Start of EXTRACTED RECORDS

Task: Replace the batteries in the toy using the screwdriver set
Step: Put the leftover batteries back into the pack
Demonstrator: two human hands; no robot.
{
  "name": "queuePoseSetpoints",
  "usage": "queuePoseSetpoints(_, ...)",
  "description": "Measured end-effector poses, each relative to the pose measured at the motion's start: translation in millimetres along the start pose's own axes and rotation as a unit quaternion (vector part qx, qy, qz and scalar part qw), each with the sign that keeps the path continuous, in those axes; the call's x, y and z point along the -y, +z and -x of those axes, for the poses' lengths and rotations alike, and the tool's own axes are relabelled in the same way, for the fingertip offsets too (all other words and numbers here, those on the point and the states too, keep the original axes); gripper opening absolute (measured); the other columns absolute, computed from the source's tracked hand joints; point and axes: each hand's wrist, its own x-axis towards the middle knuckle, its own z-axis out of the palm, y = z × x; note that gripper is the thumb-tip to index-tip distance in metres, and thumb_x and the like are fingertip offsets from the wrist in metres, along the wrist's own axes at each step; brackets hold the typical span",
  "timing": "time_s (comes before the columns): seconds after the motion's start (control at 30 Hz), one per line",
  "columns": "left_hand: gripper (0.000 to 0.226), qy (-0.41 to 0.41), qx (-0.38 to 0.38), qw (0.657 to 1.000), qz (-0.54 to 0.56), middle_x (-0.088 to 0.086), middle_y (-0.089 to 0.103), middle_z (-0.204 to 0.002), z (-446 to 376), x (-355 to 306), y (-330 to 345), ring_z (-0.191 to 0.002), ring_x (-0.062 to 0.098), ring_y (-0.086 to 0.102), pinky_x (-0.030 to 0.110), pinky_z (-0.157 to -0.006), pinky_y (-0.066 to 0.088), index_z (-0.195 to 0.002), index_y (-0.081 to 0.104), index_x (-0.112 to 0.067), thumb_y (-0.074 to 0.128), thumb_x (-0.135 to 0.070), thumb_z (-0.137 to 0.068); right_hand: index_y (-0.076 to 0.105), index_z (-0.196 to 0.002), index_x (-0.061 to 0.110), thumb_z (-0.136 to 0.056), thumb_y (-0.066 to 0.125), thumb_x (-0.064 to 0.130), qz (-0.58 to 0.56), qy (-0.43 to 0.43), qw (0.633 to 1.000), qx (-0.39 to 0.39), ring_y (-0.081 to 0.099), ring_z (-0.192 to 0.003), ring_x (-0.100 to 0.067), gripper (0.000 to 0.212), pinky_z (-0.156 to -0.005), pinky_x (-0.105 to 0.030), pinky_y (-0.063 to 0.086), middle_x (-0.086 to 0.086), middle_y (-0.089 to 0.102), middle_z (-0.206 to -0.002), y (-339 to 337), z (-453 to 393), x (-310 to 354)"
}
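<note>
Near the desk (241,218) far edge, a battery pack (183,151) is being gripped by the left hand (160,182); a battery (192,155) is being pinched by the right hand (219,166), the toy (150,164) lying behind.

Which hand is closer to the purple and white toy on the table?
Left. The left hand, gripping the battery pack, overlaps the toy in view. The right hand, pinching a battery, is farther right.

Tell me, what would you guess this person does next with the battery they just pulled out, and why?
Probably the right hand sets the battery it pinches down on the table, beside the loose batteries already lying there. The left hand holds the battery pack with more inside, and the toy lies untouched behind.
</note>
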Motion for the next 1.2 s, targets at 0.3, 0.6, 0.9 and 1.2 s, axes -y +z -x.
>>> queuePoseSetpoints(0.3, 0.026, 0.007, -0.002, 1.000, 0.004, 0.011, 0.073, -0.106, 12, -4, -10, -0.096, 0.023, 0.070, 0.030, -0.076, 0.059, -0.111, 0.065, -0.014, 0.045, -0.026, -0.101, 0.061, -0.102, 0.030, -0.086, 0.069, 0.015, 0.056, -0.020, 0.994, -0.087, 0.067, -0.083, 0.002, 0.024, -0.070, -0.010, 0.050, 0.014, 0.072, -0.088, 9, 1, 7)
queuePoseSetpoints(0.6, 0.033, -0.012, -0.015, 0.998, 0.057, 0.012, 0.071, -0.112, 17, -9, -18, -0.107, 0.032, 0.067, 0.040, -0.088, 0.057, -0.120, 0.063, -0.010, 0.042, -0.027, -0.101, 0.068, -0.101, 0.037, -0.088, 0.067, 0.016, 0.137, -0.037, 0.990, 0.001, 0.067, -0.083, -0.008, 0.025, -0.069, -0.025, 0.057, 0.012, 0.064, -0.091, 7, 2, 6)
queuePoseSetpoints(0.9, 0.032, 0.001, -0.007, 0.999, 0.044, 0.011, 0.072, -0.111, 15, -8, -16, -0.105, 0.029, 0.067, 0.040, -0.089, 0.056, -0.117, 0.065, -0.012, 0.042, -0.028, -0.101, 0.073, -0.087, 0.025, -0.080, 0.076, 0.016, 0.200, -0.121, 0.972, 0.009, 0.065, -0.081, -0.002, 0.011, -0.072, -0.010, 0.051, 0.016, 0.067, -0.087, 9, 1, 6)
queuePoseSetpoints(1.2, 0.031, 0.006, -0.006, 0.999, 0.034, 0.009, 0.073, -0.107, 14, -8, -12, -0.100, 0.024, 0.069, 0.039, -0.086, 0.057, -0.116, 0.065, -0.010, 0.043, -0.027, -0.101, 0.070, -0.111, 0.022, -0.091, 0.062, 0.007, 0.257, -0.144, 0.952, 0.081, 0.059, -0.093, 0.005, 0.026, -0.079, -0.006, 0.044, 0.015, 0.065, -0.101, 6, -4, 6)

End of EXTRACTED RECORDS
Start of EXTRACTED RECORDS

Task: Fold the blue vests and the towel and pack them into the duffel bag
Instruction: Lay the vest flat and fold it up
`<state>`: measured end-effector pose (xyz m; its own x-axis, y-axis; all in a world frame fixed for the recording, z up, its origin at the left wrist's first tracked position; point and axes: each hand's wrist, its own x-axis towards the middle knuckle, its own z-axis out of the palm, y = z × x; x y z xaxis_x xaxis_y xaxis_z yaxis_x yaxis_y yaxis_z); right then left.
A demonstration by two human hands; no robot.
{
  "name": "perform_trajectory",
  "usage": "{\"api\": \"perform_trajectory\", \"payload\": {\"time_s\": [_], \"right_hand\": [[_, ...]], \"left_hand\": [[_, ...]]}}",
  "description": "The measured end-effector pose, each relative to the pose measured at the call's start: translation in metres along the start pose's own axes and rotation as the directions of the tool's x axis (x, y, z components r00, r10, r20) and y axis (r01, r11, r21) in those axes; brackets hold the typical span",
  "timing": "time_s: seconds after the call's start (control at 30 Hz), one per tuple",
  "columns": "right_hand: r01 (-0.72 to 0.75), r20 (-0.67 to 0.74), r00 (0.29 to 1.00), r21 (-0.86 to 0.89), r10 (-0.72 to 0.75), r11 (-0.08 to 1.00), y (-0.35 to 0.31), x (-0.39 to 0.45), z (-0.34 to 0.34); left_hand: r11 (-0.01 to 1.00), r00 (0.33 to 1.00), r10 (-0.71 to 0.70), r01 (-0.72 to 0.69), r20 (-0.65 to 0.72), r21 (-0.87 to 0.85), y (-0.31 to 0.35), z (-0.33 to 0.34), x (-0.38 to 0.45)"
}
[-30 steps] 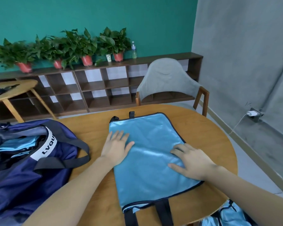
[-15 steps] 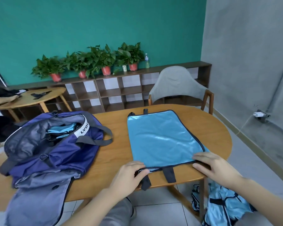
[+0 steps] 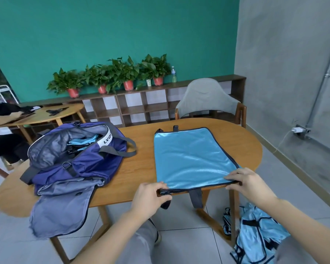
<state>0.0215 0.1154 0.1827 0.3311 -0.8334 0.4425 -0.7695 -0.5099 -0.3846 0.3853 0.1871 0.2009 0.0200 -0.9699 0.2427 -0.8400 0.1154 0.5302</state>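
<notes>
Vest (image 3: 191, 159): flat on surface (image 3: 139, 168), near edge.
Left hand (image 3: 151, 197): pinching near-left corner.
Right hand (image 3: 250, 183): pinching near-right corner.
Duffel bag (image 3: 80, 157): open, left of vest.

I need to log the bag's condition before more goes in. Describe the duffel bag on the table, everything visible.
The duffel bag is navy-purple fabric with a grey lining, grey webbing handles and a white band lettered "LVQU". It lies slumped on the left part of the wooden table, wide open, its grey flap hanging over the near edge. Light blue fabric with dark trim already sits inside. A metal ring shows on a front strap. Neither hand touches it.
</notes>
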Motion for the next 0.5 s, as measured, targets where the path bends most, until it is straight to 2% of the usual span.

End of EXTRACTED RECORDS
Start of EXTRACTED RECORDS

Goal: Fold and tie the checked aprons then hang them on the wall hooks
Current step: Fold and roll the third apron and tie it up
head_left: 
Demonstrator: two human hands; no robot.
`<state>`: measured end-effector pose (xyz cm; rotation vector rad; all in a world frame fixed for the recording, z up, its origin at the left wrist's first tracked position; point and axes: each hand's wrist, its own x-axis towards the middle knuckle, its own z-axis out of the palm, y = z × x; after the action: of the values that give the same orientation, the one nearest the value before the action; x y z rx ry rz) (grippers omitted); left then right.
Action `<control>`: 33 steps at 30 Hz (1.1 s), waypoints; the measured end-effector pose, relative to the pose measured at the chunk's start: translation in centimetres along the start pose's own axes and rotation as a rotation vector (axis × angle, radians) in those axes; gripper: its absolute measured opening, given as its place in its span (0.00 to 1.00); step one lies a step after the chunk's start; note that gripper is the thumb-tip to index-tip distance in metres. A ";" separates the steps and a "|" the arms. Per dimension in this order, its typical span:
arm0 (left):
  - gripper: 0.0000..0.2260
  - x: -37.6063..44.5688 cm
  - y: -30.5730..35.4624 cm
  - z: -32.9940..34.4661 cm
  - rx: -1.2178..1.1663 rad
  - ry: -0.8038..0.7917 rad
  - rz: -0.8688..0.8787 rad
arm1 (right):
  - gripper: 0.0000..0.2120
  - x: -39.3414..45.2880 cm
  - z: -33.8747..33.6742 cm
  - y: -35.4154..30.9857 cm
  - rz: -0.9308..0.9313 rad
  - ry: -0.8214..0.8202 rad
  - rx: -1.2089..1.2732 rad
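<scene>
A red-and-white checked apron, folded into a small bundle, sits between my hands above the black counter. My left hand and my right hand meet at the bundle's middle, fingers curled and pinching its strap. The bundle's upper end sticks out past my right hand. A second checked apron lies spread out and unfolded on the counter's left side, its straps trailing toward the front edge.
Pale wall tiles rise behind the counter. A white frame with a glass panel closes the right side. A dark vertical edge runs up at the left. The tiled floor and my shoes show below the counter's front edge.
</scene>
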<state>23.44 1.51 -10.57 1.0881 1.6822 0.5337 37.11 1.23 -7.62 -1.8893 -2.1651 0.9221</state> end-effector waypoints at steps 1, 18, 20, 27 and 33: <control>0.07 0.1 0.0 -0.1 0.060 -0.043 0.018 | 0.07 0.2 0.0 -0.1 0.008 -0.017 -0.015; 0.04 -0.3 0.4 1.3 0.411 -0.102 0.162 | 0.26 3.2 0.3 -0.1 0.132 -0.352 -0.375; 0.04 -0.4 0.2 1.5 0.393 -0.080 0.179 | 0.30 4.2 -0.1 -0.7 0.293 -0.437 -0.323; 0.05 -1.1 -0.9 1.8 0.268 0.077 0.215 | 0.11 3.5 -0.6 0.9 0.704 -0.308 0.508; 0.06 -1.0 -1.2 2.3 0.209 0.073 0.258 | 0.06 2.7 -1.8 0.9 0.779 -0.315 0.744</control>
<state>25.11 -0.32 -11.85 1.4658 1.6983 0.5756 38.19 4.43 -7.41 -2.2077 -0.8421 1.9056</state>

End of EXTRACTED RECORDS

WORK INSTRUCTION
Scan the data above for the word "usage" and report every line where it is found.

SOLUTION TO THIS EXERCISE
  "usage": "queuePoseSetpoints(_, ...)",
  "usage": "{\"api\": \"perform_trajectory\", \"payload\": {\"time_s\": [_], \"right_hand\": [[_, ...]], \"left_hand\": [[_, ...]]}}",

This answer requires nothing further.